Regular articleExploring the resistance-developing mutations on Ryanodine receptor in diamondback moth and binding mechanism of its activators using computational study

- Pharmacophore-based virtual screening was carried out to identify Px-RyR activators.
- Molecular mechanism of diamide resistance in Px-RyR was predicted computationally.
- Differences in the binding mode of mutant and non-mutant proteins were identified.
- Mutations were found to reduce the hydrogen bond interactions and docking scores.
- Findings may enable the development of more potent activators of Px-RyR.
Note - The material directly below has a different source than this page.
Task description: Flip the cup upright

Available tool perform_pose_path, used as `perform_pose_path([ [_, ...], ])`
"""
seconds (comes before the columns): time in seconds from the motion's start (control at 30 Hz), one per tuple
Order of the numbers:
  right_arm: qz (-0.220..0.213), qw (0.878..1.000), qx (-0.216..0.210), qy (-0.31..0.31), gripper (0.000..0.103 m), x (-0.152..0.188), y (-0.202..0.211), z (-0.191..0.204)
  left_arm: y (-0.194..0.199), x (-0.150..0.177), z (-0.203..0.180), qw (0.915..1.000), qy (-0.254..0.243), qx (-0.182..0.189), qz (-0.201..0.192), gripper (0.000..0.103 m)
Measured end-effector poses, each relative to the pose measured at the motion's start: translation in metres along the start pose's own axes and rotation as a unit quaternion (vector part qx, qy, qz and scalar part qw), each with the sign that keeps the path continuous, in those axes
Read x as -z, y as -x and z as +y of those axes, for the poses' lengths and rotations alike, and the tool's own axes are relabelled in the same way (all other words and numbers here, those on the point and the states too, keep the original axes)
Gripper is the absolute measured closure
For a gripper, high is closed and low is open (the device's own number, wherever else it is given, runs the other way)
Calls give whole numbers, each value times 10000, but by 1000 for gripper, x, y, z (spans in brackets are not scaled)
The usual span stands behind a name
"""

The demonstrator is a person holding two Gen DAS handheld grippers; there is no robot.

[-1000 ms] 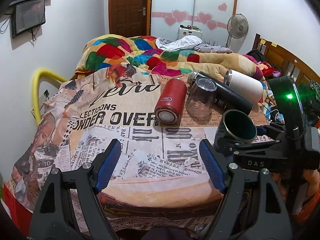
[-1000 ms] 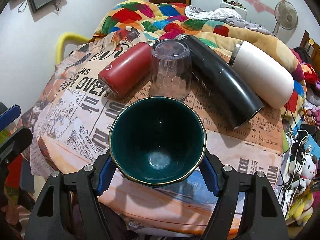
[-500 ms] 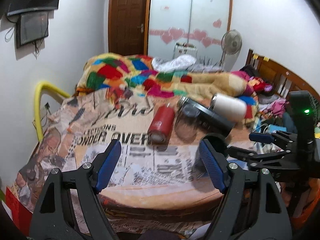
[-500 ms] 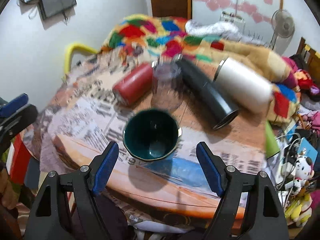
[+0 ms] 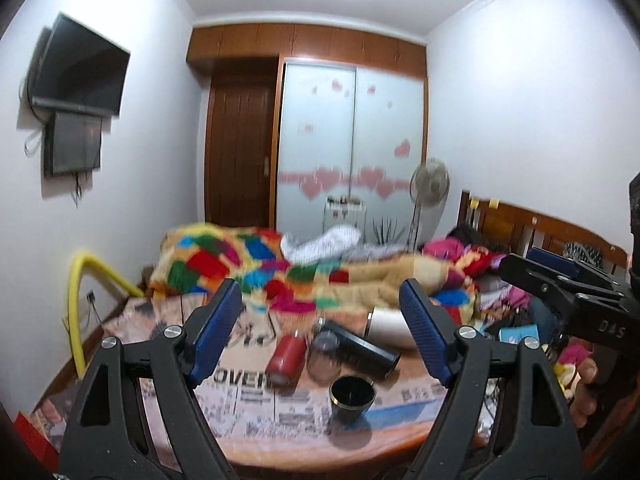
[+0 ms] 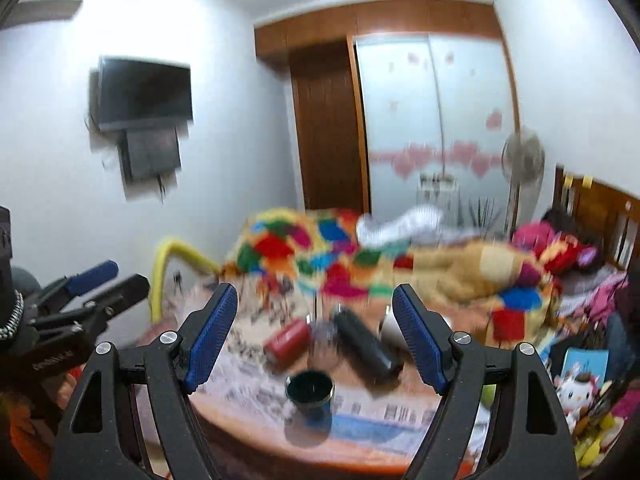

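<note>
A dark green cup with a gold rim (image 5: pixel 352 398) stands upright, mouth up, on the newspaper-print table (image 5: pixel 248 420); it also shows in the right wrist view (image 6: pixel 309 392). My left gripper (image 5: pixel 320 332) is open and empty, raised well back from the cup. My right gripper (image 6: pixel 314 332) is open and empty, also held high and back from the cup. The right gripper shows at the right edge of the left wrist view (image 5: pixel 560 284).
Behind the cup lie a red flask (image 5: pixel 286 358), an upside-down clear glass (image 5: pixel 323 356), a black flask (image 5: pixel 360 348) and a white flask (image 5: pixel 390 326). A colourful blanket (image 5: pixel 240 264) covers the bed beyond. A yellow rail (image 5: pixel 86 292) stands at the left.
My right gripper let go of the green cup, which now stands upright on the table. Both grippers pulled up and back, away from the table.
</note>
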State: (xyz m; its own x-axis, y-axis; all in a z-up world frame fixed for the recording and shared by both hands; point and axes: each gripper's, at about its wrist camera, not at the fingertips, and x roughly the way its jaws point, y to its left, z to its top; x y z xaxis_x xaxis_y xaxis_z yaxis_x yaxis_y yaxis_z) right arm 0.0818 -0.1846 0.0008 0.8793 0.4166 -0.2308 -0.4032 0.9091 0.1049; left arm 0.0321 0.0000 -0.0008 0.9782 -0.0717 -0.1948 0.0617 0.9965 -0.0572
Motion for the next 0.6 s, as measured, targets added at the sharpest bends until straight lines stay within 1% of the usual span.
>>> perform_pose_path([
  [0.1,-337,9994,-13,34,24,-3,16,10,18,-4,-6,9997,-5,11,-258,18],
  [0.2,-536,9985,59,112,24,-1,26,18,32,-5,-10,9990,2,-9,-443,14],
  [0.27,-591,9981,112,141,21,2,27,20,40,-2,-13,9987,8,-68,-511,10],
  [0.37,-612,9980,131,107,13,7,30,21,44,3,-14,9985,23,-199,-511,5],
  [0.5,-605,9975,324,146,0,12,35,20,45,9,-13,9986,80,-272,-449,3],
  [0.6,-561,9976,363,160,0,14,36,19,45,12,-14,9984,42,-350,-434,3],
])
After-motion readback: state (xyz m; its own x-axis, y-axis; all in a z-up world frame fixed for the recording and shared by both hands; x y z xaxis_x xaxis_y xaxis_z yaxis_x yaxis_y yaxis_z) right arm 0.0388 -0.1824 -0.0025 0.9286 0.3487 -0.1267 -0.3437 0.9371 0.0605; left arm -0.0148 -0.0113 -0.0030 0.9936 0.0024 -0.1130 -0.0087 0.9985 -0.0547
Insect Ryanodine receptor (RyR) is an intracellular calcium release channels that play a key role in calcium signaling in numerous cell types. Targeting Ryanodine receptor is considered as efficient treatment option for the control of diamondback moth, Plutella xylostella, an important pest of cruciferous crops. The present study was carried out to identify potential RyR modulators through pharmacophore modeling and virtual screening. A total of 23 experimentally proven activators of RyR were used in the development of pharmacophore model. The resulting pharmacophore consisted of one hydrogen bond acceptor site (A), one hydrophobic feature site (H) and three aromatic ring sites (R). The model AHRRR was used as a query to find effective activators through database screening and AHRRR was validated to check its reliability using enrichment calculations. ADME properties were predicted to confirm the safety profile of the identified virtual hits. Furthermore, a structural modeling approach combining computational mutagenesis, induced fit docking, MM/GBSA and DFT calculations was used to evaluate the binding mode and structural basis of the two activators screened from pharmacophore-based virtual screening. Thus, the results could provide more knowledge on the activation of RyR and helpful in the development of more potent insecticides to overcome diamide insecticide resistance.